SubObject - Parent class for memory-efficient sub-Something

Summary

This class SubObject is the parent class for SubString and alike. This class expresses Ruby sub-Object (like Sub-String), which are obtained with the self[ i, j ] method, but taking up negligible memory space, as its instance internally holds the (likely positional, though arbitrary) information (i, j) only. This class provides the base interface so the instance behaves exactly like the original class (String for SubString, for example) as duck-typing, except destructive modification, which is prohibited. Also, as a bonus, an arbitrary object can be associated with instances of this class with SubObject#attr.

If the original object (which an instance of this class refers to) is ever destructively modified in a way it changes its hash value, warning will be issued whenever this instance is accessed.

The entire package of SubObject is found in the Ruby Gems page and in Github

Important note to the developers

To inherit this class, make sure to include the lines equivalent to the following 2 lines, replacing the method name :to_str (which is for SubString class) to suit your child class.

TO_SOURCE_METHOD = :to_str
alias_method TO_SOURCE_METHOD, :to_source

Concept

This class takes three parameters in the initialization: source, pos (position), and size. source is the original object, and basically the constructed instance of this class holds these three pieces of information only (plus a hash value, strictly speaking). Then, whenever it is referred to, it reconstructs

source[pos, size]

and works exactly like source[pos, size] does (duck-typing), whereas it uses negligible internal memory space on its own. Note the information it needs for the source is basically source.object_id or equivalent, which is nothing in terms of memory use. In other words, this class does not create the copy of sub-Object from the original source object, as, for example, String#[ i, j ] does.
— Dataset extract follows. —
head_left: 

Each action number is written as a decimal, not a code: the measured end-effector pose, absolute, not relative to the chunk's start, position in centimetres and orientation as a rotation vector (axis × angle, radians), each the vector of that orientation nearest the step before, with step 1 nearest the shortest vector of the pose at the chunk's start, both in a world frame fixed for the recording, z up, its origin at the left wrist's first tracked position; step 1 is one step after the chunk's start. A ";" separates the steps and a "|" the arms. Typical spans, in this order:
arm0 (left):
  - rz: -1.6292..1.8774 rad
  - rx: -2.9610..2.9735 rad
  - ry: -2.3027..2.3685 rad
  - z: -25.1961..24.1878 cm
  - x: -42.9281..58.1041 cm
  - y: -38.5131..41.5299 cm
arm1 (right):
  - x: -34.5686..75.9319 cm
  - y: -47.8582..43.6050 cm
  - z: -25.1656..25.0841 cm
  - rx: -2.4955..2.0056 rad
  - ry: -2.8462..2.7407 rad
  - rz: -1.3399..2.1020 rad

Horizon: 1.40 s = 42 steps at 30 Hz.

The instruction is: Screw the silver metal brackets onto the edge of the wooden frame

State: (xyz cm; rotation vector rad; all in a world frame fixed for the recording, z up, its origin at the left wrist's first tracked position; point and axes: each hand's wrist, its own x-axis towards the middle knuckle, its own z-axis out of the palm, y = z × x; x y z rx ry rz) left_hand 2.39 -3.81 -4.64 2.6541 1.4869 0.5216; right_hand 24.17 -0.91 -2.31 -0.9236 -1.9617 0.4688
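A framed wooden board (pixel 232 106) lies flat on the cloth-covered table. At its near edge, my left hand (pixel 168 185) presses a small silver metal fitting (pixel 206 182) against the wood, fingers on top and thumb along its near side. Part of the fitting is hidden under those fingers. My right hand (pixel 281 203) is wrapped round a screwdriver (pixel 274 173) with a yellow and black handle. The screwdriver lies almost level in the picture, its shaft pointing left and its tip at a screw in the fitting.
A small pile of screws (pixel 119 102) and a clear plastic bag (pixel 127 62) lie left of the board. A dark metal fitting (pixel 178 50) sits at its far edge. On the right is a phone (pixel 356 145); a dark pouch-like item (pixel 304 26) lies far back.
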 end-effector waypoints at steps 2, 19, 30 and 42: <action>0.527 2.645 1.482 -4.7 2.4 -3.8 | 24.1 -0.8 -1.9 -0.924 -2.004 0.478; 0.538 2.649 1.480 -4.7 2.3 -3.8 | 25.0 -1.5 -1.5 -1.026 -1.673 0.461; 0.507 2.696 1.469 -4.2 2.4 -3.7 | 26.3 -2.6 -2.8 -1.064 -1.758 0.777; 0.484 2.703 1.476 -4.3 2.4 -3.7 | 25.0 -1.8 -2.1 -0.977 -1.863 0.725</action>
As an example, the child class SubString (provided as a different Gem) works as:

src = "abcdef"
ss = SubString.new(src, -4, 3, attr: (5..6))  # => Similar to "abcdef"[-4,3]
print ss     # => "cde" (STDOUT)
ss+'3p'      # => "cde3p"
ss.upcase    # => "CDE"
ss.sub(/^./, 'Q') # => "Qde"
ss.is_a?(String)  # => true
"xy_"+ss     # => "xy_cde"
"cde" == ss  # => true
ss.attr      # => (5..6)  # user-specified instance-specific additional information

Internally the instance holds the source object. Therefore, as long as the instance is alive, the source object is never garbage-collected (GC).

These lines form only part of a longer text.